EXERCISE DETAILS:
Pull every line that includes the word "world" from the data.

INFORMATION SUPPLIED:
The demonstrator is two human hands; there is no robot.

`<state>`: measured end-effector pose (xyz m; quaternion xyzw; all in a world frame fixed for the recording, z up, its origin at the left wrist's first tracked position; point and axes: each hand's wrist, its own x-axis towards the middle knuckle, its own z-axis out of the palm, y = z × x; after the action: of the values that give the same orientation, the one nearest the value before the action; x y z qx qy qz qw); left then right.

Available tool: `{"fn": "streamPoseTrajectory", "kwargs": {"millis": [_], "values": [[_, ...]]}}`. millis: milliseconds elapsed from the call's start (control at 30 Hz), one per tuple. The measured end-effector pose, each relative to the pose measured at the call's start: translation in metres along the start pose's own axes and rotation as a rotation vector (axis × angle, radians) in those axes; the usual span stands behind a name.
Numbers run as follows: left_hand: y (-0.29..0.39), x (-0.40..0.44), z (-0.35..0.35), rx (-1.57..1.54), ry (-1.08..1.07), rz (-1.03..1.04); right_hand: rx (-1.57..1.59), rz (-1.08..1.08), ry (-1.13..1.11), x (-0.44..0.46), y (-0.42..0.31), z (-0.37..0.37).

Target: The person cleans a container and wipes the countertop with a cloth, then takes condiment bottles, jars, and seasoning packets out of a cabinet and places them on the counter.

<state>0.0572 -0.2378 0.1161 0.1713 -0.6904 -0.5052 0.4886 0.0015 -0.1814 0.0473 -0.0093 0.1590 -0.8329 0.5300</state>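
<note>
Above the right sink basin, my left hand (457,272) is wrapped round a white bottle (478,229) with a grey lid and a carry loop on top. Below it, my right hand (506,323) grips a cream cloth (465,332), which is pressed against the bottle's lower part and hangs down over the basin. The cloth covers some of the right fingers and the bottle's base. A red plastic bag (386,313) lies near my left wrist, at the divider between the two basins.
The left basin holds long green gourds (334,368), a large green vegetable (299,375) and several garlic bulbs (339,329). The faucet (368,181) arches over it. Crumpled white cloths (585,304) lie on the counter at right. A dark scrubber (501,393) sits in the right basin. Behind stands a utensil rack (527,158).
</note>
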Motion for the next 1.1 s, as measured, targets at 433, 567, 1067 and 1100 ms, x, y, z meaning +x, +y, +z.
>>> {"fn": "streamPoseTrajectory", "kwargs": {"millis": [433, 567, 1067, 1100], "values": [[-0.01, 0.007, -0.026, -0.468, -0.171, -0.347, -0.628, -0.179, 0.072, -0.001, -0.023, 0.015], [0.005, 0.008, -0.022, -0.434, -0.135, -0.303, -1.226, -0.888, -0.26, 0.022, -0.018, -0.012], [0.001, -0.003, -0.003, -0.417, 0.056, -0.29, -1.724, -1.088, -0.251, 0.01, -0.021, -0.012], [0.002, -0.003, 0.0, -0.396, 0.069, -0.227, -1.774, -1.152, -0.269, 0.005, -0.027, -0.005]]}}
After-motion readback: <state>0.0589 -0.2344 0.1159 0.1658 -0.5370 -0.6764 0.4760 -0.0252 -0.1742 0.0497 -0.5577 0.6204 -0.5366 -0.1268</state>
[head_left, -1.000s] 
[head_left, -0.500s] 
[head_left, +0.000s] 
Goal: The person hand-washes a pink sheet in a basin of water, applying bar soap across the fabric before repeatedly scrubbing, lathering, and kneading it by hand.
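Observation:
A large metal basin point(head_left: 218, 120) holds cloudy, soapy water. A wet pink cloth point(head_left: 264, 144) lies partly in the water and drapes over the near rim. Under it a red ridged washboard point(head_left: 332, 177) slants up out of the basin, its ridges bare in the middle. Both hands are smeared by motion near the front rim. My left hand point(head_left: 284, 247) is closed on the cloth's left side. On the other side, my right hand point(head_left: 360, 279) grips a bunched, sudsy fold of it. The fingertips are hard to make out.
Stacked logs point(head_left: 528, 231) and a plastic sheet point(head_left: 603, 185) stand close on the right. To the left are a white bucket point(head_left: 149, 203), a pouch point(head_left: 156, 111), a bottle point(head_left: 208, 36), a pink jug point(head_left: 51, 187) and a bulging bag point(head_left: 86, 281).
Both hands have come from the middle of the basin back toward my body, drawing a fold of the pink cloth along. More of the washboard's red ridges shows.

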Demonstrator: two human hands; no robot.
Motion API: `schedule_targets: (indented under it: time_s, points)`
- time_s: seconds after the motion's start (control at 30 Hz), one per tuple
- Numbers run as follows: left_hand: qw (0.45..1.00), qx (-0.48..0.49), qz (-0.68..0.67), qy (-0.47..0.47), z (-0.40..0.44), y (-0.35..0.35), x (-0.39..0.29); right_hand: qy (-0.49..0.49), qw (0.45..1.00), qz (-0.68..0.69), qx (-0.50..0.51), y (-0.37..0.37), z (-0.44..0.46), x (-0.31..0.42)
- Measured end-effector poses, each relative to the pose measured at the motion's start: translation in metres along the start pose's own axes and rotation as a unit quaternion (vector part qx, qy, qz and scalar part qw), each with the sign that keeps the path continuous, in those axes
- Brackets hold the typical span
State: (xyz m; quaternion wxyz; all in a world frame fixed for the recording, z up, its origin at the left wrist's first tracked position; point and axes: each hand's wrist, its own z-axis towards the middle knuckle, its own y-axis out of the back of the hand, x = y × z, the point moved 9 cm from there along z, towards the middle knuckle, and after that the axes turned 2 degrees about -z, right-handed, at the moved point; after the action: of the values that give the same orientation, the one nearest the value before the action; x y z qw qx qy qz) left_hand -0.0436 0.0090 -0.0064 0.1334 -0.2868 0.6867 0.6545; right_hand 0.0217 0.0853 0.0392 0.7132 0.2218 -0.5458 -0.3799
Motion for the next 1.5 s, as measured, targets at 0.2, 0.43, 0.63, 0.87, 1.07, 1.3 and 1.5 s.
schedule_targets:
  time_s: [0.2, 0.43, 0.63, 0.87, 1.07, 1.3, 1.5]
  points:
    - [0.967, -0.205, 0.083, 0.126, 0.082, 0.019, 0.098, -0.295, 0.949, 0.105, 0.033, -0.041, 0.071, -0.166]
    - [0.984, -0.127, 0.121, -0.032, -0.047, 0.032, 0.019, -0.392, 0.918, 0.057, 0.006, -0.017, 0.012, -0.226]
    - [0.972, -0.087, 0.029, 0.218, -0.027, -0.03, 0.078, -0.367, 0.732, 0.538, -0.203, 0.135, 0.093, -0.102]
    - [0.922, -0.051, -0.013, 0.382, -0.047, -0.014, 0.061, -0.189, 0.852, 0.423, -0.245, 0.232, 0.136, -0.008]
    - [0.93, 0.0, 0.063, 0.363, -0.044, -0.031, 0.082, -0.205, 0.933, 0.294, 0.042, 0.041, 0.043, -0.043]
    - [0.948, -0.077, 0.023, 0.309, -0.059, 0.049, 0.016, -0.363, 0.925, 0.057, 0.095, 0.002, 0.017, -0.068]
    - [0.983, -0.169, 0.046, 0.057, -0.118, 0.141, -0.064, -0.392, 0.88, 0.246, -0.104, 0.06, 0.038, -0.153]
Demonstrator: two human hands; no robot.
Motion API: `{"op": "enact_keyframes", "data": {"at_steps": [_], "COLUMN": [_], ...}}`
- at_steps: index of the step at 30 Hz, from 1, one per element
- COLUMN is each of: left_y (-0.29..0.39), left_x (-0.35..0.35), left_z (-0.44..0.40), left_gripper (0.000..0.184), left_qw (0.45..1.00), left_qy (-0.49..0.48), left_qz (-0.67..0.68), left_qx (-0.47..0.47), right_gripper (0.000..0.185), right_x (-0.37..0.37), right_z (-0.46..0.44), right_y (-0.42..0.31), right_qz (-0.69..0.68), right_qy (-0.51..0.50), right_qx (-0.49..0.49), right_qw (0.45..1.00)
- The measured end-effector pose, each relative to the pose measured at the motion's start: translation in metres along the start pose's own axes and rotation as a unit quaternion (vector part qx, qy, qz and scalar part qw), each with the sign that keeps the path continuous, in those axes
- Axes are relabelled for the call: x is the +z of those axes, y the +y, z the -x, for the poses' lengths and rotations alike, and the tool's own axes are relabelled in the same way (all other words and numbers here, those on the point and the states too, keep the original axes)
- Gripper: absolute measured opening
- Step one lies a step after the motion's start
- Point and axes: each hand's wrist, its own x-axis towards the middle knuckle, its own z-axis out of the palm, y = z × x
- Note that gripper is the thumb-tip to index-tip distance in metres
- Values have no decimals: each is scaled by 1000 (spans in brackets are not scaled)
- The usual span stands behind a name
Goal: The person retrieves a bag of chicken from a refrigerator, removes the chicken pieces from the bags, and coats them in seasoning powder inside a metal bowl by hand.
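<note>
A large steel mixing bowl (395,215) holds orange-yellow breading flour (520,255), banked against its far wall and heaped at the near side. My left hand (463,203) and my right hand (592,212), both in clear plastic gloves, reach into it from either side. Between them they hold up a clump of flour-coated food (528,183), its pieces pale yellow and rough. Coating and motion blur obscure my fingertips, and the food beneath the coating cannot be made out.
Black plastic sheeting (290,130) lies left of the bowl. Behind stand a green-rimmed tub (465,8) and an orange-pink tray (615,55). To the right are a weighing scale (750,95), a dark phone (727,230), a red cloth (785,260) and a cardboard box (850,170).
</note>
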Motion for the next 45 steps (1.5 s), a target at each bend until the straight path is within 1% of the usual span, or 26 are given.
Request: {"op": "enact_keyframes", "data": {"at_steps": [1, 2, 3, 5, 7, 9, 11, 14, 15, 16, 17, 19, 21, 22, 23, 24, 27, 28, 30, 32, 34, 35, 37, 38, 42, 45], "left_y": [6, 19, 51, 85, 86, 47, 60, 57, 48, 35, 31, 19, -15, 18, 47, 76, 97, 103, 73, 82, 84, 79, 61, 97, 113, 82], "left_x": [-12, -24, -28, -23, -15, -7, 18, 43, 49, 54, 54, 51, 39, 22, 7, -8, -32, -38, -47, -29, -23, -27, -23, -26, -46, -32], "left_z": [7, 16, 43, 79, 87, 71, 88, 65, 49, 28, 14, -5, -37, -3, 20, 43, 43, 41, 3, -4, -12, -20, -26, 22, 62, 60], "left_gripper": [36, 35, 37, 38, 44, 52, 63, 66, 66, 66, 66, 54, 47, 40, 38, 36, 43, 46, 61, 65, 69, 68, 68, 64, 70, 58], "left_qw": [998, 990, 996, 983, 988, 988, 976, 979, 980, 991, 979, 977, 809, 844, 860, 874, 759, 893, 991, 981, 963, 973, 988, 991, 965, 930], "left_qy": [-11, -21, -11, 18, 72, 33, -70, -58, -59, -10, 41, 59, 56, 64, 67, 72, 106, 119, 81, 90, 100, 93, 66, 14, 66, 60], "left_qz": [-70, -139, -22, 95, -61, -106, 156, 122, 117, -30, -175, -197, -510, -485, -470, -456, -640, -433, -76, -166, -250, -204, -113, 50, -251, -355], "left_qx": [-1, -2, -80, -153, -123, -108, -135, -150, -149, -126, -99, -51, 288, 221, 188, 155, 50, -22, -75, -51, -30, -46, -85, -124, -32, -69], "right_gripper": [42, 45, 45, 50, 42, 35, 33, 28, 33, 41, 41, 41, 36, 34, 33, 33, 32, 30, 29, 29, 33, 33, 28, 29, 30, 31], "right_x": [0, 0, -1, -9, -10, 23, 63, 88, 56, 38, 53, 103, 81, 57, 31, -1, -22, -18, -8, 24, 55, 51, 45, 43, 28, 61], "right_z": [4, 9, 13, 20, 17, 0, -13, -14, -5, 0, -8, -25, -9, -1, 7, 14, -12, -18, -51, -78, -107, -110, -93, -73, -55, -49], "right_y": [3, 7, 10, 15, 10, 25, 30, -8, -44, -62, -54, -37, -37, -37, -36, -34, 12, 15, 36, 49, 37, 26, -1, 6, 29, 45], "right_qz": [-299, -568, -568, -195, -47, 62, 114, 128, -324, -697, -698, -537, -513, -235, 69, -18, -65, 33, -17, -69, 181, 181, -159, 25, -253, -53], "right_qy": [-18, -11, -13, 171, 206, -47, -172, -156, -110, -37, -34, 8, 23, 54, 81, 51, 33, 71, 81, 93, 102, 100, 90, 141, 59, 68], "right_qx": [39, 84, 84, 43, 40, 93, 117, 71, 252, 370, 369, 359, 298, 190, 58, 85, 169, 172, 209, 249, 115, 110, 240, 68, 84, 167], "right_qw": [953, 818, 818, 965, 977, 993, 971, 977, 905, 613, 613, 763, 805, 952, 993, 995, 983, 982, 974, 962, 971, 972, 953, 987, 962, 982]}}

WRITTEN RESPONSE:
`<state>`: measured end-effector pose (xyz m; quaternion xyzw; all in a world frame fixed for the recording, z up, its origin at the left wrist's first tracked position; point and axes: each hand's wrist, its own x-axis towards the middle knuckle, its own z-axis out of the palm, y = z × x; after the action: of the values that give the same orientation, the one nearest the value before the action; x y z qx qy qz qw); left then right.
State: (xyz m; quaternion wxyz; all in a world frame fixed for the recording, z up, its origin at the left wrist's first tracked position; point and axes: each hand's wrist, its own z-axis towards the middle knuckle, its own y-axis out of the back of the hand, x = y × z, the point moved 9 cm from there along z, towards the middle knuckle, and after that the axes turned 2 degrees about -z, right-handed, at the moved point; after the action: of the values that give the same orientation, the one nearest the value before the action; x y z qw qx qy qz) left_hand -0.0436 0.0090 -0.0064 0.1334 -0.2868 0.6867 0.6545; right_hand 0.0217 0.0853 0.0392 0.7132 0.2218 -0.5458 -0.3799

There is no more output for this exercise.